March 11, 2007

Democrats Boycott Fox News, Ratings Unaffected

It's no secret that Democrats and liberals think that Fox News is biased to the right. I'm neither a Democrat nor a liberal, but I do think there's something to that accusation. The kinds of people who think that Fox News is "fair and balanced" all seem to be politically to the right, and they almost all accuse other news outlets like CNN and MSNBC of being biased to the left. If it's CBS broadcast news we're talking about, then I can see some truth to that accusation, too.

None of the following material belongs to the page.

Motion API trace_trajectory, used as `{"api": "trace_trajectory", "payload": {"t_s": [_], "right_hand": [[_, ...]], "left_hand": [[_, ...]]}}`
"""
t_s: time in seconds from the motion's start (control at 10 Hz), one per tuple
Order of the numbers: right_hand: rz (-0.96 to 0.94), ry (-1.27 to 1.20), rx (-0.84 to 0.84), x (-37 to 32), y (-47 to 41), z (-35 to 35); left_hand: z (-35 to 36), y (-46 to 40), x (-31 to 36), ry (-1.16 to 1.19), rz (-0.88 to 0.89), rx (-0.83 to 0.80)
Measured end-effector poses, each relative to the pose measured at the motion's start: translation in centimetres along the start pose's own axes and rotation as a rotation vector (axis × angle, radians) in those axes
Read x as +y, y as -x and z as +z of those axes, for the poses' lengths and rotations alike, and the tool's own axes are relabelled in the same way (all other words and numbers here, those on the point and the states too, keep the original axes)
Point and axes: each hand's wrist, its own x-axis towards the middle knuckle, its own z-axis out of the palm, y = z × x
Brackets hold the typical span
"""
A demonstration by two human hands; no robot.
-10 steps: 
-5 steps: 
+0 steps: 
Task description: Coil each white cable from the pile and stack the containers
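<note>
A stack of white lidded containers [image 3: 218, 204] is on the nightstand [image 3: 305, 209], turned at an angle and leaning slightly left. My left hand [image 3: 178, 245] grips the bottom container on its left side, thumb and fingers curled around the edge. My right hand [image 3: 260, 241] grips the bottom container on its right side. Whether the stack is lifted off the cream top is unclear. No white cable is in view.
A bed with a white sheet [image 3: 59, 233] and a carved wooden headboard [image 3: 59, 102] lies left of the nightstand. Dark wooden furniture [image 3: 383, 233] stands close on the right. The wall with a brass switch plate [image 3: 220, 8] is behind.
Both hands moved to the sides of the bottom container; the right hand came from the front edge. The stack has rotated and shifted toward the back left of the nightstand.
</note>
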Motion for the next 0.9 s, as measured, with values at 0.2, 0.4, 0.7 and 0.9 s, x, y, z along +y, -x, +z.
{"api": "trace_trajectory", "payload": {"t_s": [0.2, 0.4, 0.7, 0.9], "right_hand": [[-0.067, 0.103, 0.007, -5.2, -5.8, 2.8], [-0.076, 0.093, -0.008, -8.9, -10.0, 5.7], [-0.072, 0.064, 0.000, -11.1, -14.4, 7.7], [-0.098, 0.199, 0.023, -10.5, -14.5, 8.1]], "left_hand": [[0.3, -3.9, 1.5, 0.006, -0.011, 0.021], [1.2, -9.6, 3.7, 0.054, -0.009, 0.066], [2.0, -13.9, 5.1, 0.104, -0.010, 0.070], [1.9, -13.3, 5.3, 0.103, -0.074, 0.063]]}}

So I think it's kind of a dumb move for Democrats to cave in to pressure from moveon.org to cancel a debate amongst several of the the Democratic Presidential candidates on Fox News. If this is a mostly Republican or conservative audience watching Fox News, then the debate represented a great opportunity to reach out to that segment of the electorate. Sure, Roger Ailes' joke about Barack Obama was in very poor taste. But it was obviously a joke, and it's easy enough to take exception to it in other ways.

If Democrats are ready to put forward a platform that has proposals that are good for America, the venue they do it in shouldn't matter all that much -- it's not like it won't be reported on by a hyper-competitive, starved-for-content punditocracy the instant it happens on the internet, and on nearly every competing broadcast news service within a few minutes of it happening. So left-leaning voters can get their news about the debate anyway, and yes, they can probably gird themselves to watch Fox News for a little bit before and after the debate. (And chances are it would be simulcast on PBS, too.) And, if conservatives are the primary audience on Fox News, well, aren't Democrats trying to pitch themselves to that demographic these days anyway? Democrats must know that conservatives are dissatisfied with their three main choices in the Republican primary so they're looking around -- a canny politician would call that "opportunity."

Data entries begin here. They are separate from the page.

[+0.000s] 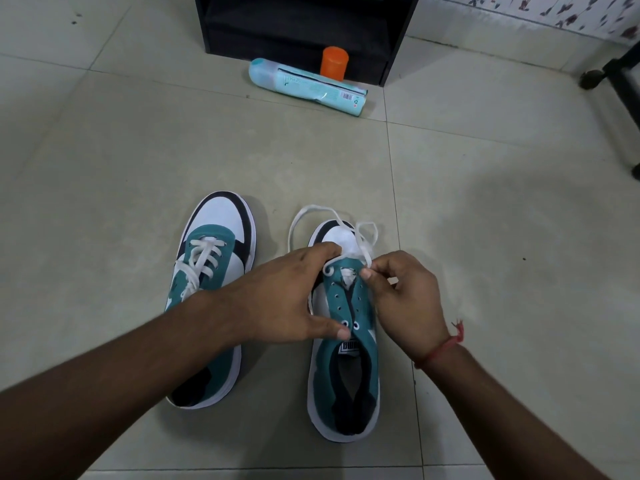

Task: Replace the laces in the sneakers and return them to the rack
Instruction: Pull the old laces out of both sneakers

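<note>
Two teal, white and black sneakers stand on the tiled floor, toes pointing away from me. The left sneaker [211, 258] is laced with a white lace. The right sneaker [346, 368] has most eyelets bare. A white lace [304, 213] runs through its frontmost eyelets and loops loosely over the toe. My left hand [287, 299] grips the right sneaker's left side, thumb near the rear eyelets. My right hand [405, 299] pinches the lace between thumb and fingertips by the front right eyelet. A red thread circles that wrist.
A black shoe rack [298, 32] stands at the back on the floor. In front of it lies a pale blue spray can [308, 86] with an orange cap [334, 62] beside it. A black furniture leg [620, 81] is at the far right.
</note>
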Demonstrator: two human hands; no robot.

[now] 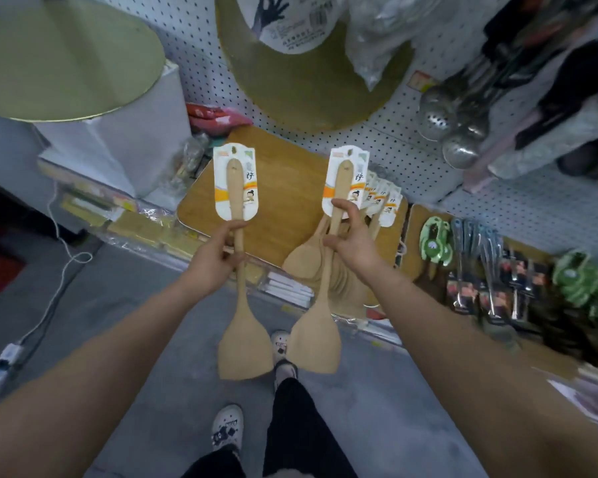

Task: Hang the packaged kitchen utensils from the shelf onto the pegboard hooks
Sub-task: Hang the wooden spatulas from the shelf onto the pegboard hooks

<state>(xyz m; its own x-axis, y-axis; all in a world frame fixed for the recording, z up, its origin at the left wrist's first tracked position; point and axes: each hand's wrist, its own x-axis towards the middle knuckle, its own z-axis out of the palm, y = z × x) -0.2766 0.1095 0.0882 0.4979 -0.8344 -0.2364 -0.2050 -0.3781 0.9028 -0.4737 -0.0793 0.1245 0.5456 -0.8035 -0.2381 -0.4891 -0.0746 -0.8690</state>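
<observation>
I hold two wooden spatulas, each with a white and orange card at the handle top. My left hand [218, 251] grips the handle of the left spatula [242, 346], blade hanging down. My right hand [351, 236] pinches the handle of the right spatula [315, 343] just under its card. Behind the right one, several more carded spatulas [382, 201] hang in a row from a hook on the white pegboard [387, 132]. The hook itself is hidden by the cards.
A wooden cutting board [280, 188] leans on the shelf behind the spatulas. Metal ladles [453, 132] hang at upper right, green peelers [435, 243] and dark packaged tools [497, 281] further right. Round gold boards [66, 60] hang above. A white cable [59, 236] lies on the floor at left.
</observation>
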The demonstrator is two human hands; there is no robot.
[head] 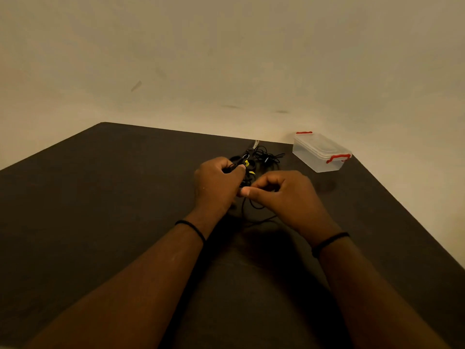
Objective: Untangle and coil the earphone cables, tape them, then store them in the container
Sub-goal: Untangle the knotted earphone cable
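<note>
My left hand grips a bunch of black earphone cable above the dark table, fingers curled round it. My right hand pinches the same cable between thumb and fingers, close to the left hand. Loose loops of it hang below both hands onto the table. Behind my hands lies a tangled pile of black earphones with small yellow tags. A clear plastic container with red clips stands shut at the table's far right corner. Tape is not clearly visible.
The table's far edge meets a plain beige wall. A small pale object lies at the back edge beside the cables. The table's right edge runs diagonally just past the container.
</note>
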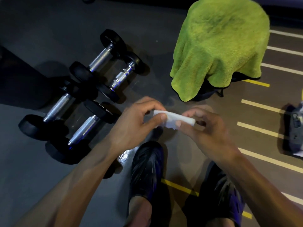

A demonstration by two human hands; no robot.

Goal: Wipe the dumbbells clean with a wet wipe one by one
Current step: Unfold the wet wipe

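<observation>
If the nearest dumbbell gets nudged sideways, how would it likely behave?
The nearest dumbbell has round black ends, so it would probably roll, though its neighbour lies close alongside and may stop it. It looks heavy for its size. The shiny metal handle may be slippery once wiped.

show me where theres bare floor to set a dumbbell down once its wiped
Bare floor lies between the dumbbells and the green towel, and left of the near dumbbell. Crowded by the shoes and the grey bundle.

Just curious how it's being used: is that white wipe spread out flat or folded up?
Folded. The wipe forms a narrow strip pinched between the left hand and right hand, one ragged edge hanging below.
</observation>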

But, these are Democrats we're talking about here, after all. Bright individuals, perhaps, but generally not very visionary. Competent legislators (in some cases) but not necessarily very well-organized. Charismatic (most of them) but not necessarily able to translate personal charisma into a real platform. Hidebound by an ever-growing list of demands from the ever-diversifying multiplicity of special interest groups that make up their party's coalition of interests. United only by their smarmy insistence that they are better than the Republicans simply by virtue of not being Republicans; opposing Republican ideas for no better reason than that they are proposed by Republicans. So disappointing -- they could be so much better than they are.

In 1935, Will Rogers said "I am not a member of any organized political party. I am a Democrat." It's still true more than seventy years later.